More good news for Vancouver gold junior on month-long tear

TrueGold Mining (CVE:TGM) jumped 5% on Monday on heavy volumes, after announcing environmental permit for the Kao deposit at its Karma project in Burkina Faso.

By the close the Vancouver-based junior settled at $0.42, up 3.7% on the Toronto Venture Exchange, off its highs for the day. Around 770,000 shares in the $111 million company had changed hands on Monday compared to the usual daily average of 180,000.

TrueGold’s share price is up 31% over the past month after a strong feasibility study and mining permits for three other deposits at Karma were announced in December.

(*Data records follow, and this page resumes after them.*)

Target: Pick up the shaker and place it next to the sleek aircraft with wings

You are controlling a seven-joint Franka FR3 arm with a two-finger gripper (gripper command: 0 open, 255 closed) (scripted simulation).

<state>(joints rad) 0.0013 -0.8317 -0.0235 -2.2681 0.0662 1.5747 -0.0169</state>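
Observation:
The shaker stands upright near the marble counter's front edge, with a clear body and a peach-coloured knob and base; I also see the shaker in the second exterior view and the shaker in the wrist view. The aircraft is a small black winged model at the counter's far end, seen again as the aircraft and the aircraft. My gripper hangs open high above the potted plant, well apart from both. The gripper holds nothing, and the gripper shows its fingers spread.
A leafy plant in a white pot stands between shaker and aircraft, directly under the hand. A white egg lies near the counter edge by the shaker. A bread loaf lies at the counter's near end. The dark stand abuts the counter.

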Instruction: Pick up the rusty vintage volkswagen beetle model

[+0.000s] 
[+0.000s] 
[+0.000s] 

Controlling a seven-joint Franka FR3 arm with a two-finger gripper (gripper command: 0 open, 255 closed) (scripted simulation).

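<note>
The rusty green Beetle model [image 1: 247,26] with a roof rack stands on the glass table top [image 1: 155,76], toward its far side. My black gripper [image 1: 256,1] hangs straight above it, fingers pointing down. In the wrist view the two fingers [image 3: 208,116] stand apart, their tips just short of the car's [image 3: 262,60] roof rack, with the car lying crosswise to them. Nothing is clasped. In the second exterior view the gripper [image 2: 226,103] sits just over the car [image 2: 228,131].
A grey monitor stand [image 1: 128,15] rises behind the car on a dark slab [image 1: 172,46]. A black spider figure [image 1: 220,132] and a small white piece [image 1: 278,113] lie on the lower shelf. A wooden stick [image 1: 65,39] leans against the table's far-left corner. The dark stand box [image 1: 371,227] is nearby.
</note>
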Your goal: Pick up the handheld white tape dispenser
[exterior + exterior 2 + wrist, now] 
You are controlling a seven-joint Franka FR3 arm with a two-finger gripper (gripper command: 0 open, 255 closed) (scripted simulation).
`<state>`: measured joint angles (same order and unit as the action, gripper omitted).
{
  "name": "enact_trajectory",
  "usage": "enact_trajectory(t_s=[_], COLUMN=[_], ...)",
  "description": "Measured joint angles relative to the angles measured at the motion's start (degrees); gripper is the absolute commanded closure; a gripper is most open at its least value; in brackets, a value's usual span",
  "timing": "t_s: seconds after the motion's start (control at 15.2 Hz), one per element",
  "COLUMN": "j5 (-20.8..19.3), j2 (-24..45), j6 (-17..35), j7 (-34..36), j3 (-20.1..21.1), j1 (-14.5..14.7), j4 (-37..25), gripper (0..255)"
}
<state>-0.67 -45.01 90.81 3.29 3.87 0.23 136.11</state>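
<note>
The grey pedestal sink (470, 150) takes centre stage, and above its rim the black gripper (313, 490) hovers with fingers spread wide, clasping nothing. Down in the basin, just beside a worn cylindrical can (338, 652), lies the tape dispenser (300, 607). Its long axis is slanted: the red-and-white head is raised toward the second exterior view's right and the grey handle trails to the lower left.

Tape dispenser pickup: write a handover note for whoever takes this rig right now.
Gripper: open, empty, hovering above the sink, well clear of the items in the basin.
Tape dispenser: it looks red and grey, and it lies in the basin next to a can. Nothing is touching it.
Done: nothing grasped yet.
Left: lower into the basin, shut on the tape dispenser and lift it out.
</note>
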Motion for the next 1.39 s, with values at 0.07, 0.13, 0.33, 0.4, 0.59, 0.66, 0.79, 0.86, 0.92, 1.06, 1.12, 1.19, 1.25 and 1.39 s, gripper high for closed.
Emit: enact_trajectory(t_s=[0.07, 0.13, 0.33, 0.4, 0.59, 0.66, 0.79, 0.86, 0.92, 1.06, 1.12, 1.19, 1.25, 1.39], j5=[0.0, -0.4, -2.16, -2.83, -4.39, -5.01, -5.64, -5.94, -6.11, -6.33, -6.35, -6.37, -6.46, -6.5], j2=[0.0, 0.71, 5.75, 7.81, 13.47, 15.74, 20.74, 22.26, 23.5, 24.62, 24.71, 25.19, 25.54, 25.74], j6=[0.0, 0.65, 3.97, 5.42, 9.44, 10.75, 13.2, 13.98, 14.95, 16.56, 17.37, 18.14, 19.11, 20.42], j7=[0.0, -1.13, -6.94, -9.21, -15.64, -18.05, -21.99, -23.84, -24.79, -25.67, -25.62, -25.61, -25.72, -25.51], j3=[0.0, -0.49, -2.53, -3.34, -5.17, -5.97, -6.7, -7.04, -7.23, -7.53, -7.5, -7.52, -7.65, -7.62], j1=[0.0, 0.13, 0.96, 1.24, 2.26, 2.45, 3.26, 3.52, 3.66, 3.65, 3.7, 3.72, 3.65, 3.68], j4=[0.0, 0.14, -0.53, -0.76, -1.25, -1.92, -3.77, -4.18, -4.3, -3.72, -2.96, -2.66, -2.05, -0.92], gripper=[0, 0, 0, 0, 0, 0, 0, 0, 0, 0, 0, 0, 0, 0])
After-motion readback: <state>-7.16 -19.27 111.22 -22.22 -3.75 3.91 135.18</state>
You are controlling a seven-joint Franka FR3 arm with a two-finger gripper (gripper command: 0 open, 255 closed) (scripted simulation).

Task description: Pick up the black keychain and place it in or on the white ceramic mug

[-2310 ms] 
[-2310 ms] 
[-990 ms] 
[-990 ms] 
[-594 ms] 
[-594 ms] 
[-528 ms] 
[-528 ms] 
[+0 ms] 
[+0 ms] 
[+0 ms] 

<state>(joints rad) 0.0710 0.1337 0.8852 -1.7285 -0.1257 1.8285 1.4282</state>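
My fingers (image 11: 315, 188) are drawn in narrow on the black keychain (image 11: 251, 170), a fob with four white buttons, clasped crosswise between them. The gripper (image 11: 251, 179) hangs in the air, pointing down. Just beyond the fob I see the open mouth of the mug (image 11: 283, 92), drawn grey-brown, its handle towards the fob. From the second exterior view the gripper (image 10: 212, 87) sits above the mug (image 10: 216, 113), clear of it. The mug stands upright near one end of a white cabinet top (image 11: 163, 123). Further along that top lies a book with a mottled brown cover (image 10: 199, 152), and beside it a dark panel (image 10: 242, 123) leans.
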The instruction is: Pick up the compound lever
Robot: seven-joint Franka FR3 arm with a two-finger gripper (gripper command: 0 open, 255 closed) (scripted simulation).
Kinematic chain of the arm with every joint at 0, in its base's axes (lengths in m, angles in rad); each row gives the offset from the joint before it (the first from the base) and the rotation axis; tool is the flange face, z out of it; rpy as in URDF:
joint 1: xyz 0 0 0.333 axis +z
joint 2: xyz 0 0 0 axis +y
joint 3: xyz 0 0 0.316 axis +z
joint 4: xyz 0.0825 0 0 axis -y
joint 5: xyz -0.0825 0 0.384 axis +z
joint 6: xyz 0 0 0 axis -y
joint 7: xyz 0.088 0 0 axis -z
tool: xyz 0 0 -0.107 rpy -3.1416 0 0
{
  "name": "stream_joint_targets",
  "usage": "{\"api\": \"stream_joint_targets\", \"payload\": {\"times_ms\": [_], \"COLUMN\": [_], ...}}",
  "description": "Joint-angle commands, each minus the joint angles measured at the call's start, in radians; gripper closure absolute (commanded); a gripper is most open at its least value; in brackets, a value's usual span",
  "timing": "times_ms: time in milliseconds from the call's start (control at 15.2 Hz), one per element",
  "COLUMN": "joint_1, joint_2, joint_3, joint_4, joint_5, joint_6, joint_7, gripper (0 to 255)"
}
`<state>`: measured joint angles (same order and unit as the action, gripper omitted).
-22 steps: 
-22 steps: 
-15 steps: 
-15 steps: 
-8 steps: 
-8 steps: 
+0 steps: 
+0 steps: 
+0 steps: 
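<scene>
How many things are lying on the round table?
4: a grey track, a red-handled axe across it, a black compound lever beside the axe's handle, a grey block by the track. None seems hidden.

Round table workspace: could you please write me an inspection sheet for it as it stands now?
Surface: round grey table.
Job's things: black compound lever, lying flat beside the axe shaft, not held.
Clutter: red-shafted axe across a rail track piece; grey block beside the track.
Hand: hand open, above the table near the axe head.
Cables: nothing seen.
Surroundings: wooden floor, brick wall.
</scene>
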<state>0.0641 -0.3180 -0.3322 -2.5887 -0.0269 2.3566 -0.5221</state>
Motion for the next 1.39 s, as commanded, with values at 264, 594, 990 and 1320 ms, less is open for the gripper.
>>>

The feasibility calls for a $130 million mine at Karma which is 90%-owned by TrueGold with the Burkina Faso government holding the remainder. Karma’s probable reserves are pegged at 949,000 ounces (33.2mt at 0.89 g/t) and the operation could produce 97,000 ounces on average annually for 8.5 years starting end-2015.

What makes Karma stand out are all-in sustaining costs of $720 and direct cash costs of $591 thanks to shallow pits and proposed heap-leach extraction and what the company characterizes as “strong gold grades, excellent infrastructure, low power and water requirements, strong recoveries from simple metallurgy and soft, free digging material.”

TrueGold also owns 100% of the Liguidi gold project in Burkina Faso which last year returned some positive drill results.